# THE TASK
Repeat exactly what runs from the line with "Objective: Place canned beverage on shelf" through the last line of the material, and keep the pictures out of it.
------
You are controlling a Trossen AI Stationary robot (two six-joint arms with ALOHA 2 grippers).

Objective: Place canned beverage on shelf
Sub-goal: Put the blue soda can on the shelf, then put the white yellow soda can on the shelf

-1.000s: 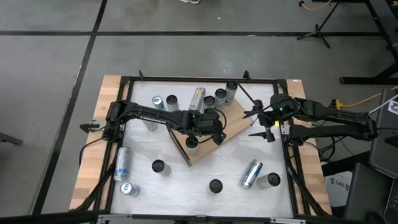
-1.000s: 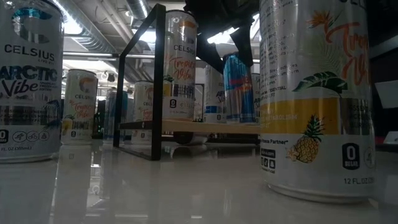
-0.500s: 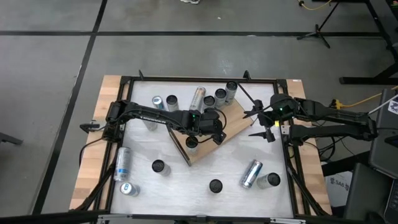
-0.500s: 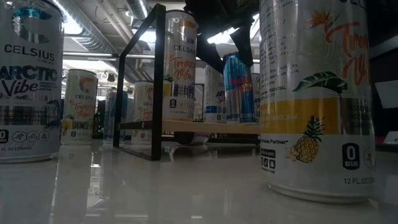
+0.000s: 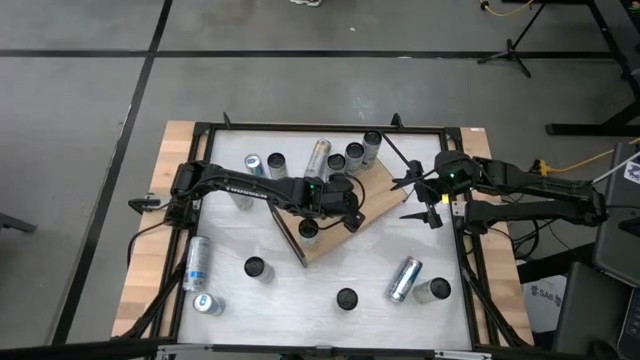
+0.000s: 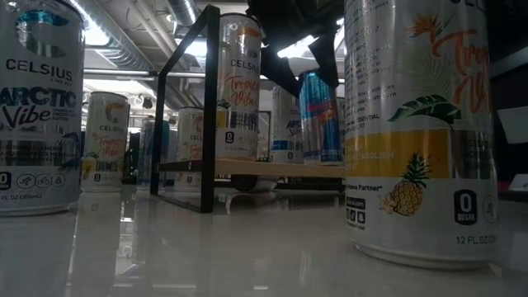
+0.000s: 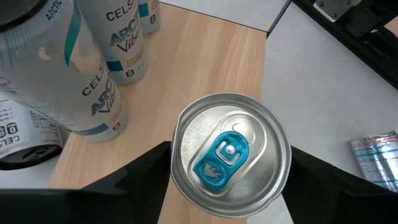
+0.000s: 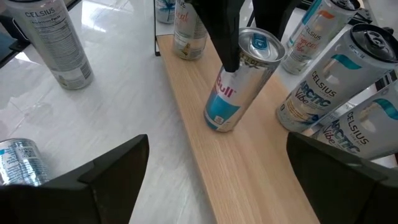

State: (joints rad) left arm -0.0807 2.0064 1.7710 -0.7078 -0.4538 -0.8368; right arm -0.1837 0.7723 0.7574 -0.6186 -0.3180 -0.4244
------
# FINAL ANSWER
Objective: Place canned beverage on shelf
Sub-goal: Put the blue soda can on the shelf, then put the white yellow soda can on the shelf

-1.000s: 
-1.000s: 
-0.500s: 
-0.500s: 
+0.000s: 
+0.000s: 
+0.000s: 
+0.000s: 

State: (joints rad) left arm -0.0807 2.0064 1.7710 -0.7078 -0.4538 -0.8368; right arm -0.1837 0.7723 0.7574 -0.6186 -0.3180 -0.4244

Here is where the answer stops.